What this task involves:
From the first line to the last, restate the material word for word, omitting pictures.

______

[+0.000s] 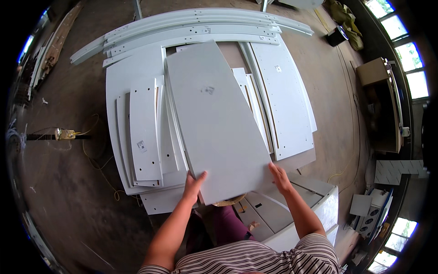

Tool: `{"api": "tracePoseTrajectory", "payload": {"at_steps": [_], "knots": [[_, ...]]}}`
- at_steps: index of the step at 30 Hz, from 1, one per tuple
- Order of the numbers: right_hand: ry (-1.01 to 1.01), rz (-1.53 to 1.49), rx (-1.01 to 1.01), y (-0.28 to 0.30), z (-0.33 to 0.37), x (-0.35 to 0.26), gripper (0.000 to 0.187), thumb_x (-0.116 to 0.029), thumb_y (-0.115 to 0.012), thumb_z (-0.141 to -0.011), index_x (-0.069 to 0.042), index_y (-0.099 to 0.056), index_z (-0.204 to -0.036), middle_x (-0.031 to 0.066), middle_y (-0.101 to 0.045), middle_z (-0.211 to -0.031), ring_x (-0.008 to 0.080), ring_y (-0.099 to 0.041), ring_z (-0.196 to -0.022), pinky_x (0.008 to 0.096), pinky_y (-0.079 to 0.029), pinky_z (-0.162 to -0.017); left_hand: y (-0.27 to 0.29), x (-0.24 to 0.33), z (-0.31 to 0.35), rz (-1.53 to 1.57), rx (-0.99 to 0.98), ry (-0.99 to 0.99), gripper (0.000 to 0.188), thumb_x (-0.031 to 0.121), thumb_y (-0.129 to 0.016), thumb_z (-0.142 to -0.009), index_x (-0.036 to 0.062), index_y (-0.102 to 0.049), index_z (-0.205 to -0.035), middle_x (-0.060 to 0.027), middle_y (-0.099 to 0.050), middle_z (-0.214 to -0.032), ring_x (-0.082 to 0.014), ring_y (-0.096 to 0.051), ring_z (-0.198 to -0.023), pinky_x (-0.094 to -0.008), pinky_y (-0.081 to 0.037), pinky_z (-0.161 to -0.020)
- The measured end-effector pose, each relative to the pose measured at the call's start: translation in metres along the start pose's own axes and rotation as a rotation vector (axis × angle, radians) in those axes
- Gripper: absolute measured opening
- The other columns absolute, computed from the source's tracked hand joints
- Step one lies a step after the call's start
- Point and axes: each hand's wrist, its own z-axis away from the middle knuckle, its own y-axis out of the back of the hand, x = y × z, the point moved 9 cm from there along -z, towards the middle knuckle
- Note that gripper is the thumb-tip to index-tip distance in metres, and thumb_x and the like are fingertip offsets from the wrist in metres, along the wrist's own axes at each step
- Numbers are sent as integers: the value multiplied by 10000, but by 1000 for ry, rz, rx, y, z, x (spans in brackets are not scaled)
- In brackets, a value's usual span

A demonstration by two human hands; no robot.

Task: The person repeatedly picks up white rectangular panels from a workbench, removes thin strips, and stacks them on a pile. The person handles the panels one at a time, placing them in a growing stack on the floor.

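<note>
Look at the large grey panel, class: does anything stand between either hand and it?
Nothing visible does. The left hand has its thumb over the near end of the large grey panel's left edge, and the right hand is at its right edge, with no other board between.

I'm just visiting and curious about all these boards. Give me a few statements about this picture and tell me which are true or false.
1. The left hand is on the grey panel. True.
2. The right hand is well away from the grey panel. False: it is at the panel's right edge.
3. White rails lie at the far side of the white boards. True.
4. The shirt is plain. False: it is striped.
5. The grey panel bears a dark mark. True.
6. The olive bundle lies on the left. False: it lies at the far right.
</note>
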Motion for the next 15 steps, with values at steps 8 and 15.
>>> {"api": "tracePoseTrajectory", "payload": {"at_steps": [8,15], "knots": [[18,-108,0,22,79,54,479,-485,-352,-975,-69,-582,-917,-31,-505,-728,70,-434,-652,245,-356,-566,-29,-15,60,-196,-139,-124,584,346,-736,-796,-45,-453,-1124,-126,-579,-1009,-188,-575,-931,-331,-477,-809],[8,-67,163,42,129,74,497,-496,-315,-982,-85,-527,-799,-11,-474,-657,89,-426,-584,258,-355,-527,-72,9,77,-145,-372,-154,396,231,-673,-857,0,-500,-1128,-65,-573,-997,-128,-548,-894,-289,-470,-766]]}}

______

Answer section:
[+0.000s] 

Tool: `{"api": "tracePoseTrajectory", "payload": {"at_steps": [_], "knots": [[_, ...]]}}`
- at_steps: index of the step at 30 Hz, from 1, one per tuple
- Order of the numbers: right_hand: ry (-1.01 to 1.01), rz (-1.53 to 1.49), rx (-1.01 to 1.01), y (-0.28 to 0.30), z (-0.33 to 0.37), x (-0.35 to 0.26), gripper (0.000 to 0.187), thumb_x (-0.116 to 0.029), thumb_y (-0.115 to 0.012), thumb_z (-0.141 to -0.011), index_x (-0.069 to 0.042), index_y (-0.099 to 0.056), index_z (-0.204 to -0.036), middle_x (-0.031 to 0.066), middle_y (-0.101 to 0.045), middle_z (-0.211 to -0.031), ring_x (-0.008 to 0.080), ring_y (-0.099 to 0.041), ring_z (-0.196 to -0.022), pinky_x (0.008 to 0.096), pinky_y (-0.079 to 0.029), pinky_z (-0.162 to -0.017); left_hand: y (-0.27 to 0.29), x (-0.24 to 0.33), z (-0.31 to 0.35), rz (-1.53 to 1.57), rx (-0.99 to 0.98), ry (-0.99 to 0.99), gripper (0.000 to 0.188), thumb_x (-0.031 to 0.121), thumb_y (-0.129 to 0.016), thumb_z (-0.142 to -0.009), index_x (-0.036 to 0.062), index_y (-0.102 to 0.049), index_z (-0.205 to -0.035), middle_x (-0.060 to 0.027), middle_y (-0.099 to 0.050), middle_z (-0.214 to -0.032), ring_x (-0.082 to 0.014), ring_y (-0.096 to 0.051), ring_z (-0.198 to -0.023), pinky_x (-0.094 to -0.008), pinky_y (-0.081 to 0.037), pinky_z (-0.161 to -0.020)
- The measured end-effector pose, each relative to the pose measured at the call's start: translation in metres along the start pose's own axes and rotation as a rotation vector (axis × angle, radians) in those axes
- Gripper: absolute measured opening
- The other columns absolute, computed from the source's tracked hand joints
- Step one lies a step after the call's start
- Point and axes: each hand's wrist, its own z-axis away from the middle knuckle, its own y-axis out of the back of the hand, x = y × z, the point moved 9 cm from there along -z, towards the middle knuckle
- Note that gripper is the thumb-tip to index-tip distance in metres, and thumb_x and the like are fingertip offsets from the wrist in metres, along the wrist's own axes at each step
- Numbers are sent as integers: the value multiplied by 10000, but by 1000 for ry, rz, rx, y, z, x (spans in brackets are not scaled)
- In brackets, a value's usual span

A demonstration by two human hands; no robot.

Task: The person repeatedly picks up white rectangular panels from a workbench, removes thin strips, and stacks them on a pile. The person handles the panels one at a time, placing them in a growing stack on the floor.

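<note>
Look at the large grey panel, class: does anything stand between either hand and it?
Nothing visible does. The left hand has its thumb over the near end of the large grey panel's left edge, and the right hand is at its right edge, with no other board between.

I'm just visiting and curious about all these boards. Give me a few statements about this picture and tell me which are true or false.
1. The left hand is on the grey panel. True.
2. The right hand is well away from the grey panel. False: it is at the panel's right edge.
3. White rails lie at the far side of the white boards. True.
4. The shirt is plain. False: it is striped.
5. The grey panel bears a dark mark. True.
6. The olive bundle lies on the left. False: it lies at the far right.
</note>
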Motion for the next 15 steps, with values at steps 8 and 15.
>>> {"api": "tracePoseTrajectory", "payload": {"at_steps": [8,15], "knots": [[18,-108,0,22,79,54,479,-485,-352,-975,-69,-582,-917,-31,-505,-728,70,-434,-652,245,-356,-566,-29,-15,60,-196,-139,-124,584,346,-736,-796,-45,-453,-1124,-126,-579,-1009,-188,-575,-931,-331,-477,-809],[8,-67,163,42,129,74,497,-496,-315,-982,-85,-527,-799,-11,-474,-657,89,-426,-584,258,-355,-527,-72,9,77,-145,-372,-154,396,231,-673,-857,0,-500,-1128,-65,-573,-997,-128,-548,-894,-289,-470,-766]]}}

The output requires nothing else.